Your assignment:
Beginning at the first line of the material, output each line exactly until you reach and include the line containing "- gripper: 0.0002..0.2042". Leave every picture out.

┄┄┄┄┄┄

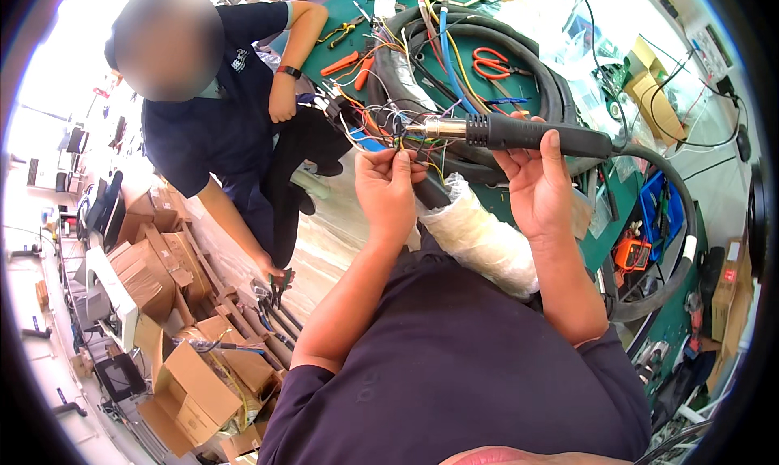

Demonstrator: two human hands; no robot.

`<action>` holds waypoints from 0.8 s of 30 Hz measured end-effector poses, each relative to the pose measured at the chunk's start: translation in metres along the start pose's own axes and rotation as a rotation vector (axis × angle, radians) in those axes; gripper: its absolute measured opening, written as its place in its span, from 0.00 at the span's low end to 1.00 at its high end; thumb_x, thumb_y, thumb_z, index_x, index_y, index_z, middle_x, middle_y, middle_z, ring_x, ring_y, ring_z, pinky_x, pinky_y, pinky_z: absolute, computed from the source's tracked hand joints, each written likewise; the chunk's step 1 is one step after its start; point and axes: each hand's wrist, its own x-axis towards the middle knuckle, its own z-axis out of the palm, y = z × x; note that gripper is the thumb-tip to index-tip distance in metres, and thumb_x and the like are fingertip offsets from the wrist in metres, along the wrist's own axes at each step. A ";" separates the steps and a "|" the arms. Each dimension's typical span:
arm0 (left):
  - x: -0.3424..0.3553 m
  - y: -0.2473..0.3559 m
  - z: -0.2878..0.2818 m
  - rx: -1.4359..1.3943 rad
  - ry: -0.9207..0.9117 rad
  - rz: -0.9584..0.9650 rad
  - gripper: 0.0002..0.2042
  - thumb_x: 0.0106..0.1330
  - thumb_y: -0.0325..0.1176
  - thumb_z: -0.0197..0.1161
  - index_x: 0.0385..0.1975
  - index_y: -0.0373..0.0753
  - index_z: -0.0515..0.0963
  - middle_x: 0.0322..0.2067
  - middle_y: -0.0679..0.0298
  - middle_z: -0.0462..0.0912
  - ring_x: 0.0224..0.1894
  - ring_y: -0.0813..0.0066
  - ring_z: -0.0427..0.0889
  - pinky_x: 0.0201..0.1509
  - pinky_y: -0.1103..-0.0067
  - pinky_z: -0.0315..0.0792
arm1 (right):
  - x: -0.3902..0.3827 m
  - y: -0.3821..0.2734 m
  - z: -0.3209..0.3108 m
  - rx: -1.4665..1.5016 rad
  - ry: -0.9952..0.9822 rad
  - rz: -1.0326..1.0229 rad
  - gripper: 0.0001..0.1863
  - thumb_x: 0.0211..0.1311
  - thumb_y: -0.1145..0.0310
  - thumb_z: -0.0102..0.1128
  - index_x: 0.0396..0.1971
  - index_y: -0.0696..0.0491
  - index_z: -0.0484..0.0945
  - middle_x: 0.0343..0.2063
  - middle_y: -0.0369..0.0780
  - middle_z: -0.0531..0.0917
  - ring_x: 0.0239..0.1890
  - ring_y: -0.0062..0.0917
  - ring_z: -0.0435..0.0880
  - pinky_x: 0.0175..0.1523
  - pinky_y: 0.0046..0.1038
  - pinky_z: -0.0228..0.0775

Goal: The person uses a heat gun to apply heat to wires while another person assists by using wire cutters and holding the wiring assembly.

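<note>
My right hand (537, 185) grips a hot-air gun (560, 137) with a black handle and a metal nozzle. The nozzle points left, close to the thin wires in my left hand. Thumb and fingers of my left hand (391, 181) are pinched on a bunch of thin coloured wires (398, 140). Those wires fan out from the end of a thick black cable (430, 191). A bundle in clear wrap (483, 234) lies below, between my forearms. The exact wire in the pinch is too small to make out.
Thick black cable (560, 83) lies coiled on the green table (519, 92). Orange-handled scissors (491, 63), yellow pliers (345, 33) and a blue bin (659, 205) are around it. At left, a co-worker (195, 132) holds dark green-handled cutters (281, 280). Cardboard boxes (199, 392) crowd the floor.
</note>
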 end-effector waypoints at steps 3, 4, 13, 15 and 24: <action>0.000 0.000 0.002 -0.008 -0.012 -0.006 0.07 0.67 0.24 0.54 0.36 0.32 0.61 0.32 0.54 0.78 0.29 0.71 0.82 0.34 0.79 0.79 | -0.001 -0.002 0.000 -0.013 -0.007 -0.008 0.17 0.65 0.58 0.56 0.48 0.50 0.69 0.50 0.42 0.76 0.51 0.31 0.77 0.56 0.39 0.72; -0.001 0.000 0.002 -0.001 -0.012 -0.003 0.07 0.67 0.24 0.54 0.36 0.32 0.61 0.32 0.54 0.78 0.30 0.71 0.82 0.34 0.79 0.79 | -0.002 -0.003 0.001 -0.015 -0.007 -0.007 0.17 0.65 0.58 0.56 0.48 0.50 0.69 0.50 0.42 0.76 0.51 0.30 0.77 0.56 0.39 0.72; -0.002 0.004 0.003 0.026 -0.006 -0.018 0.08 0.67 0.24 0.54 0.36 0.32 0.62 0.32 0.54 0.79 0.29 0.71 0.82 0.34 0.79 0.79 | -0.002 -0.003 0.000 -0.024 0.013 -0.020 0.18 0.65 0.57 0.56 0.49 0.51 0.68 0.50 0.42 0.76 0.51 0.31 0.77 0.56 0.40 0.71; -0.002 0.002 0.003 0.020 -0.010 -0.016 0.07 0.67 0.24 0.54 0.36 0.32 0.62 0.32 0.54 0.78 0.30 0.71 0.82 0.34 0.79 0.79 | -0.002 -0.003 -0.001 -0.026 0.012 -0.016 0.18 0.65 0.57 0.56 0.49 0.51 0.68 0.50 0.42 0.76 0.51 0.31 0.77 0.57 0.40 0.71; -0.004 0.003 0.006 -0.026 -0.001 -0.046 0.07 0.66 0.23 0.55 0.36 0.33 0.63 0.32 0.56 0.79 0.30 0.74 0.81 0.34 0.80 0.78 | -0.003 -0.002 0.002 -0.010 0.021 -0.015 0.20 0.65 0.57 0.55 0.52 0.49 0.67 0.50 0.41 0.76 0.52 0.31 0.76 0.57 0.39 0.71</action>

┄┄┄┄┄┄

Exercise answer:
Demonstrator: two human hands; no robot.

`<action>` holds waypoints from 0.8 s of 30 Hz measured end-effector poses, each relative to the pose measured at the chunk's start: translation in metres along the start pose's own axes and rotation as a rotation vector (axis × angle, radians) in those axes; gripper: its absolute measured opening, written as its place in its span, from 0.00 at the span's low end to 1.00 at its high end; thumb_x, thumb_y, thumb_z, index_x, index_y, index_z, middle_x, middle_y, middle_z, ring_x, ring_y, ring_z, pinky_x, pinky_y, pinky_z: absolute, computed from the source's tracked hand joints, each written likewise; the chunk's step 1 is one step after its start; point and axes: each hand's wrist, its own x-axis towards the middle knuckle, its own z-axis out of the palm, y = z × x; note that gripper is the thumb-tip to index-tip distance in metres, and thumb_x and the like are fingertip offsets from the wrist in metres, along the wrist's own axes at each step. A ";" separates the steps and a "|" the arms. Each dimension's typical span:
arm0 (left):
  - x: -0.3424..0.3553 m
  - y: -0.2473..0.3559 m
  - z: -0.2878..0.2818 m
  - rx: -1.4359..1.3943 rad
  - ry: -0.9207..0.9117 rad
  - rz: -0.9584..0.9650 rad
  - gripper: 0.0002..0.2042

There is nothing else to add to the answer.